[Start of section]

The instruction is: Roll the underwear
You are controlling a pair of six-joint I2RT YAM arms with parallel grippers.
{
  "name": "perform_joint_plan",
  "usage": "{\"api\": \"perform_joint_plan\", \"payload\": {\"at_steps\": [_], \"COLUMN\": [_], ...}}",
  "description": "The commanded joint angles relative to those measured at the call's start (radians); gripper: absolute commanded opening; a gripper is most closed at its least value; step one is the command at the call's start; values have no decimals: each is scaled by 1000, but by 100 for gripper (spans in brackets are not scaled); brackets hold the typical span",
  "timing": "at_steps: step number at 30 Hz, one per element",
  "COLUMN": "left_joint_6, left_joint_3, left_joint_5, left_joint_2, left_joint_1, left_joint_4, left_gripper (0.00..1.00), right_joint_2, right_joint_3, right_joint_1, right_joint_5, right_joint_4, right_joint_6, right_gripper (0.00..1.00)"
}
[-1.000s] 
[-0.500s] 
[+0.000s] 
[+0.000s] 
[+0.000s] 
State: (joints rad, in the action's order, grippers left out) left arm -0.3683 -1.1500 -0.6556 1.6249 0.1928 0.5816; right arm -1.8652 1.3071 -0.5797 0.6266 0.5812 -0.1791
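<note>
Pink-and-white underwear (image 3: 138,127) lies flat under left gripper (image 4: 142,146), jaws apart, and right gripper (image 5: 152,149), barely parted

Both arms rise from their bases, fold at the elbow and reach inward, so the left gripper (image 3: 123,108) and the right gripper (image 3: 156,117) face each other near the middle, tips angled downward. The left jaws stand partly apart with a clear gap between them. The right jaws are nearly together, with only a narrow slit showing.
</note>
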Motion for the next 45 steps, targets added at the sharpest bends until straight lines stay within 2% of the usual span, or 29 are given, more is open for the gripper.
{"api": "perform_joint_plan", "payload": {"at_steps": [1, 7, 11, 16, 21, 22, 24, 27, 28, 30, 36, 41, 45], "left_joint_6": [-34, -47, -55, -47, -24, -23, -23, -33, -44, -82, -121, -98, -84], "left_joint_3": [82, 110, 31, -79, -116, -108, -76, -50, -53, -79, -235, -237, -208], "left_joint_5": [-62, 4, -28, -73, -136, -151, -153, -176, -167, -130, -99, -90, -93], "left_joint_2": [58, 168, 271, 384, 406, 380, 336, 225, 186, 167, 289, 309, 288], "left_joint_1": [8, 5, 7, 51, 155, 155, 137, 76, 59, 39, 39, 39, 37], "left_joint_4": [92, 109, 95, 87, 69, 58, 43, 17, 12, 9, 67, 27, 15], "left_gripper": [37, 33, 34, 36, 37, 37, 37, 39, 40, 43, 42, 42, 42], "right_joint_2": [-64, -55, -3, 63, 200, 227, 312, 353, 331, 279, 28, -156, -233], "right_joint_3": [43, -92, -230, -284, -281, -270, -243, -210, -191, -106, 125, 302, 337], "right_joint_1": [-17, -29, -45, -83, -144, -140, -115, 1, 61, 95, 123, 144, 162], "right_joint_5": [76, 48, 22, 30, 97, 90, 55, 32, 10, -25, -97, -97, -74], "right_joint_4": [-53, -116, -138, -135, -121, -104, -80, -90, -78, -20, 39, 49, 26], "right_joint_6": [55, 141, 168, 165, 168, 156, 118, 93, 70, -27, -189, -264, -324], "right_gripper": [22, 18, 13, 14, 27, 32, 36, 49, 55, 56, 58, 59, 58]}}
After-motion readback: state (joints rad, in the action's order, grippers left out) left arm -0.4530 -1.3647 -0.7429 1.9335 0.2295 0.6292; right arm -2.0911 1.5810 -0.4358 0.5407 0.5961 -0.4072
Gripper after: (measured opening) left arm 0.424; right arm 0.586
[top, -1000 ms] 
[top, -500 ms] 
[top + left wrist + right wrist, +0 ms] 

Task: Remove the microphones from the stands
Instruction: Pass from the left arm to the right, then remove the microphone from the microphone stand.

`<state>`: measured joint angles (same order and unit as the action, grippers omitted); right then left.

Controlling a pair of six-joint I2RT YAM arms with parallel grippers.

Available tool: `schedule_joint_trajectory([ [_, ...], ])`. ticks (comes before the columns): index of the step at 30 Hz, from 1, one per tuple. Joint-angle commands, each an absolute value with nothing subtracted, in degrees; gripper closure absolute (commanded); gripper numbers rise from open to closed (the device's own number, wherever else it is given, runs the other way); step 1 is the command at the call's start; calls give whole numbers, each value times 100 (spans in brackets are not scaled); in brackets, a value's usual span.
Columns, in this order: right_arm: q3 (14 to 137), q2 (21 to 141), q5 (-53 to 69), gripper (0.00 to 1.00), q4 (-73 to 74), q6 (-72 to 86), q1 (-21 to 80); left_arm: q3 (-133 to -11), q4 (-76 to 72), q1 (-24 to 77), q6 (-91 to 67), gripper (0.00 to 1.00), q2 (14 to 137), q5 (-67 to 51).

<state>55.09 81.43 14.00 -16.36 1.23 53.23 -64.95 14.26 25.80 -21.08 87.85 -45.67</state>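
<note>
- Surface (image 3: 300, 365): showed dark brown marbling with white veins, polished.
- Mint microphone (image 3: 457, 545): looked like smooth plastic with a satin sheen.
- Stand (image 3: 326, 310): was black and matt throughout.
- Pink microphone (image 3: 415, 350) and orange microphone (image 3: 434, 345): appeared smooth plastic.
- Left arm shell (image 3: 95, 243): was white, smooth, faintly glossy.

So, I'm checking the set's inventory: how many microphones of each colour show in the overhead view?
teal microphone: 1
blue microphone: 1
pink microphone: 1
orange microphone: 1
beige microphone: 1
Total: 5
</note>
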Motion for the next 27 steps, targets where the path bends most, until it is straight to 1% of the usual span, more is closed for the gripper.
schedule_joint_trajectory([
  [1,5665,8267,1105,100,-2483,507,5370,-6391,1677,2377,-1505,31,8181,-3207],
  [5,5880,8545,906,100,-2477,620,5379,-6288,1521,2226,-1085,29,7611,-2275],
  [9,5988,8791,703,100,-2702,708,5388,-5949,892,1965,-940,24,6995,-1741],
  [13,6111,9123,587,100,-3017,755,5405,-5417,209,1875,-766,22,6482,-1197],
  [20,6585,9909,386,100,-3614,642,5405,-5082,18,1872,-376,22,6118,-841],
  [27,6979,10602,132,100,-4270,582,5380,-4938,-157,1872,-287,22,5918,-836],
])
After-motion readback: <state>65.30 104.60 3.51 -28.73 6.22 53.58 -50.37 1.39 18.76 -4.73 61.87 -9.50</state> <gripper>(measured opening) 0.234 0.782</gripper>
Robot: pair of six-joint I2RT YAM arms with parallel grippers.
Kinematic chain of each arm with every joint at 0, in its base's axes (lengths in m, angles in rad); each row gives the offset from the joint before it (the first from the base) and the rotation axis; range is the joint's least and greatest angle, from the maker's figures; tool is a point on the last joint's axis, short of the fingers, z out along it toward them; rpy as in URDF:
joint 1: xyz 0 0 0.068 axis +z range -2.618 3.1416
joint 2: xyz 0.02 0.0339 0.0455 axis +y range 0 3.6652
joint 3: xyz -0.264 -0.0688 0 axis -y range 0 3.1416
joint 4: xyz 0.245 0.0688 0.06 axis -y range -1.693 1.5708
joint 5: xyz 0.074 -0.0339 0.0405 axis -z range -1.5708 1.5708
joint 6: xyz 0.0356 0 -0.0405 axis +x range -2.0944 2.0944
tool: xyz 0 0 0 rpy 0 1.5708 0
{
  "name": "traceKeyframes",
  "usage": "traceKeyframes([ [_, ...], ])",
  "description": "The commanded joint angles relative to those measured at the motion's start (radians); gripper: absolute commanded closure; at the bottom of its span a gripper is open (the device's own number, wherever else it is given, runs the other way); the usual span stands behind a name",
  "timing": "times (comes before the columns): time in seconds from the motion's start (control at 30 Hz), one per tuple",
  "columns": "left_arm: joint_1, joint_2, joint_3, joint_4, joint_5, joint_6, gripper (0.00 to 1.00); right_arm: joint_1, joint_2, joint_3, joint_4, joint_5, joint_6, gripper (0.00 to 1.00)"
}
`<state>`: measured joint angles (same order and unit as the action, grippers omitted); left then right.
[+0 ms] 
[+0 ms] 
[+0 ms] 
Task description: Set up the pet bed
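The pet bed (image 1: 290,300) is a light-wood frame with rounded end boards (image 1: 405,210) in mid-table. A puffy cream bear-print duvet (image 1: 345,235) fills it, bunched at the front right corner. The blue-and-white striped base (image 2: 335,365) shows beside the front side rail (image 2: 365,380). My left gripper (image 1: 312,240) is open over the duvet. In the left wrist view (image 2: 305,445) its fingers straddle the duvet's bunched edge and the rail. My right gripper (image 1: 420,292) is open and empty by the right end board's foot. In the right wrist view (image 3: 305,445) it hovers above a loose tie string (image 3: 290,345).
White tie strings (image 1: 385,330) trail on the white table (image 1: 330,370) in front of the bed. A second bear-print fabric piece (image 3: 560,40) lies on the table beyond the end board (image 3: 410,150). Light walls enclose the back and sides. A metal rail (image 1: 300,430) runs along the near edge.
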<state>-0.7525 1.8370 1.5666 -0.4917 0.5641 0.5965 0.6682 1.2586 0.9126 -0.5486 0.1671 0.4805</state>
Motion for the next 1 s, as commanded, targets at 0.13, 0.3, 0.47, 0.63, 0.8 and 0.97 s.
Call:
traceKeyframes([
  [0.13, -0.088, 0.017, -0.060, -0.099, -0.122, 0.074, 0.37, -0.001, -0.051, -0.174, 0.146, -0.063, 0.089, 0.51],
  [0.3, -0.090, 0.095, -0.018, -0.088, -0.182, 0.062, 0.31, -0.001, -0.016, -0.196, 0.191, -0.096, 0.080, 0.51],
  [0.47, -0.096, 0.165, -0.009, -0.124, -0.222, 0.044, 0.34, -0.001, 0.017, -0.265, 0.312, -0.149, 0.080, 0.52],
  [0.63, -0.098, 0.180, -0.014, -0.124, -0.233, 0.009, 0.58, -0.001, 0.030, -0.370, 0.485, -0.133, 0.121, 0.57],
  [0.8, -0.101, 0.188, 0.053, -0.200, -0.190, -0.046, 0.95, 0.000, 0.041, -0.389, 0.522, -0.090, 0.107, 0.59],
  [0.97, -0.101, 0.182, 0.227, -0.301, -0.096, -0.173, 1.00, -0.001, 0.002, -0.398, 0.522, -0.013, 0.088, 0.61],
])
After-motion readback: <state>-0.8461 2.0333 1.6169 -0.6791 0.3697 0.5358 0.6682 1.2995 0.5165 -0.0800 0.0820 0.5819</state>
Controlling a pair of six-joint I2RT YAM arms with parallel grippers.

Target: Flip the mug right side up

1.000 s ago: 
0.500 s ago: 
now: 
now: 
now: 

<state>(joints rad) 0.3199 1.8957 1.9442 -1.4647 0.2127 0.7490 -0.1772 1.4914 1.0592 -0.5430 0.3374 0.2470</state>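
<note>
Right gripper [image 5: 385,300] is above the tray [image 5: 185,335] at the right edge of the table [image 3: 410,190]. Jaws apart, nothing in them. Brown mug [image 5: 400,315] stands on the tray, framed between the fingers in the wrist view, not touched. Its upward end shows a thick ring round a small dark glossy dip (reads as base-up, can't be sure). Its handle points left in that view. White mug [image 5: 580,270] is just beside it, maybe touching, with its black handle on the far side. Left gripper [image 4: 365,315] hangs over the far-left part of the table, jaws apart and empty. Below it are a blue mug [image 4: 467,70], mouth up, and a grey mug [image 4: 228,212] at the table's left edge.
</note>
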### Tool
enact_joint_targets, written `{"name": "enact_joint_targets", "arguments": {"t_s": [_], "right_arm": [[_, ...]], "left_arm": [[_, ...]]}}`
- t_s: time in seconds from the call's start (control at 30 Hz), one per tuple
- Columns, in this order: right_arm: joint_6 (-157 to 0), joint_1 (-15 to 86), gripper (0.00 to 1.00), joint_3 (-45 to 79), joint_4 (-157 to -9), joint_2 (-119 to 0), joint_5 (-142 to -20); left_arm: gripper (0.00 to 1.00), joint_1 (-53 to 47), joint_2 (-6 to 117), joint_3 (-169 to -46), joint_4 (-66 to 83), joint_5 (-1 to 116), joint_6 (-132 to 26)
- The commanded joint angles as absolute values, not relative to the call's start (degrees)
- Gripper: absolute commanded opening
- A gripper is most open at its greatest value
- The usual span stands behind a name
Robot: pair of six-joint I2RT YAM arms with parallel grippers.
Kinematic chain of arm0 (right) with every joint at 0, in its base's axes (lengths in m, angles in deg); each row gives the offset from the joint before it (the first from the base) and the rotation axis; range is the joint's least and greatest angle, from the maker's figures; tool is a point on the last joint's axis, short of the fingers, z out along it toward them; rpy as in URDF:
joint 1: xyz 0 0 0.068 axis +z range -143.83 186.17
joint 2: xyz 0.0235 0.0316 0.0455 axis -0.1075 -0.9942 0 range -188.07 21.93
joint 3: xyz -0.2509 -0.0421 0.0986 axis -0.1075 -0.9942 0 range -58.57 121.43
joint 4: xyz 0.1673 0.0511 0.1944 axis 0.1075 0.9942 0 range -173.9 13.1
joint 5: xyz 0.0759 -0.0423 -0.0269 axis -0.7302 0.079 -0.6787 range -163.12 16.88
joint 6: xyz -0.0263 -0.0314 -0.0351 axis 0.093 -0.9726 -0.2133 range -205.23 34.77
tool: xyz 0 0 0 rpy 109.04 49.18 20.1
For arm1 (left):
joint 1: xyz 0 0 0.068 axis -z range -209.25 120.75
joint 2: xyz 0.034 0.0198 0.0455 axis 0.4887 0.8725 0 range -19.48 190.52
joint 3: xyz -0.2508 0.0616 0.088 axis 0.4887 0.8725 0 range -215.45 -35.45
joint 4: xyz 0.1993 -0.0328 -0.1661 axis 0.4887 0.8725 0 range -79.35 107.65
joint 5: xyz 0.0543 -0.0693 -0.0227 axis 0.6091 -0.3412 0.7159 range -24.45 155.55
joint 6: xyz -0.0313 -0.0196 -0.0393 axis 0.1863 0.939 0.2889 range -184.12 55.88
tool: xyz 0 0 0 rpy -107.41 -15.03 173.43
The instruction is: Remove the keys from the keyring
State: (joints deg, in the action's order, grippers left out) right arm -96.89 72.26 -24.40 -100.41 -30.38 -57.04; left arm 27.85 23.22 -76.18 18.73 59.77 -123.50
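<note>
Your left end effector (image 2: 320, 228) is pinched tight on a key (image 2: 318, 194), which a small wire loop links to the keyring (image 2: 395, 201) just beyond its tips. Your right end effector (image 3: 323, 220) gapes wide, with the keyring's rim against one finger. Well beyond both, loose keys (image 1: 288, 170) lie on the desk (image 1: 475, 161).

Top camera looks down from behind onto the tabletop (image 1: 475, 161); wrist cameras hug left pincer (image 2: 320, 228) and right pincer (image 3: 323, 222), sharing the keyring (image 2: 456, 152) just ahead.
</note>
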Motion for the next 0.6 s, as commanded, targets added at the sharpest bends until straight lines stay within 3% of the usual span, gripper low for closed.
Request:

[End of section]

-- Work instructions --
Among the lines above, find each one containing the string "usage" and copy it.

-- Answer section --
  "usage": "{\"api\": \"perform_joint_plan\", \"payload\": {\"at_steps\": [_], \"COLUMN\": [_], ...}}",
  "usage": "traceKeyframes([ [_, ...], ])",

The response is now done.